Moi : « Euh.. oui.. Je suis là ».
... : « Très bien, avez-vous vu ce qu'il s'est passé ? Comment se porte la victime, est-ce qu'elle est consciente ? »
Moi, je déglutis : « Non, je n'ai rien vu. Je l'ai trouvé allongé au sol. J'ai essayé de l'appeler, il a ouvert les yeux quelques secondes puis les a refermés très rapidement. Il respire toujours, mais ça a l'air très grave, je ne sais pas s'il va pouvoir tenir longtemps ! »
... : « D'accord, restez auprès de lui. Les secours sont en chemins et ne vont pas tarder. Je reste avec vous au téléphone. »
J'étais étonnée d'avoir menti aussi facilement. Je crois que comme la vie de Lounès en dépendait, tout mon être s'efforçait d'être performant. J'étais seule, face à cet homme qui semblait souffrir, même s'il ne donnait aucun signe de vie. J'avais peur pour lui et je ne pouvais pas m'empêcher d'avoir une tonne de regret. Pourtant, je n'étais pas vraiment la fautive, je n'étais qu'un dommage collatéral dans toute cette histoire. Mais, dès lors où j'avais menti, et caché toute la réalité de cette histoire, j'étais désormais complice. Je participais donc à toutes les peines qu'allait avoir cette personne. Je serais aussi responsable de toute sa convalescence, de chacune des séquelles qu'il porterait en lui. Et dans le pire des cas, je serai aussi responsable de son décès.

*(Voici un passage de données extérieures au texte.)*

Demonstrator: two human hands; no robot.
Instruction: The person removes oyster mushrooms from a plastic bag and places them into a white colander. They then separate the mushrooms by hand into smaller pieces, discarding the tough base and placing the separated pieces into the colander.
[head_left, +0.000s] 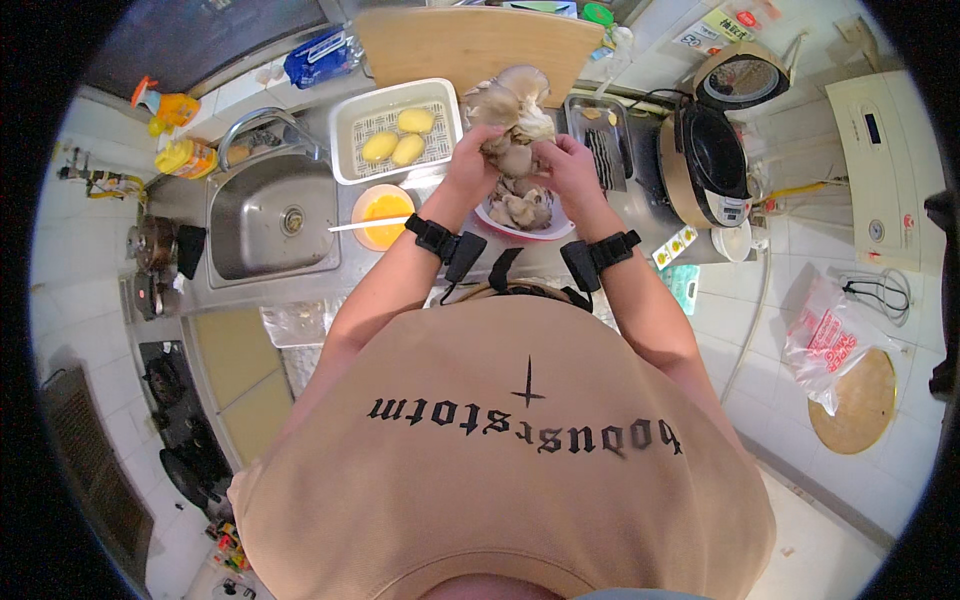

Je dois porter tout ça en moi, que je ne le veuille ou non, j'avais fait ce choix et il était trop tard pour faire marche arrière. J'avais décidé en quelques secondes de me sacrifier et porter tous ces poids. Mais, je ne crois pas que j'aurai pu faire autrement. Je ne crois pas que j'aurais pu échapper à cette décision. Si mille fois cette scène se présentait à moi, je crois que je ferais encore les mêmes choix. C'était inévitable, car l'inverse me serait insurmontable.
Alors quoi, je devrais laisser Lounès endosser tout ça ? Je devrais laisser mon grand frère, porter tout ça seul alors qu'il n'est même pas lui-même. Il est sûrement déjà coupable de s'infliger ça, de nous infliger ça depuis des mois. Et me dire qu'il a pu remettre en question son existence sur Terre me suffit terriblement pour sacrifier tout ce qui puisse exister dans ce monde.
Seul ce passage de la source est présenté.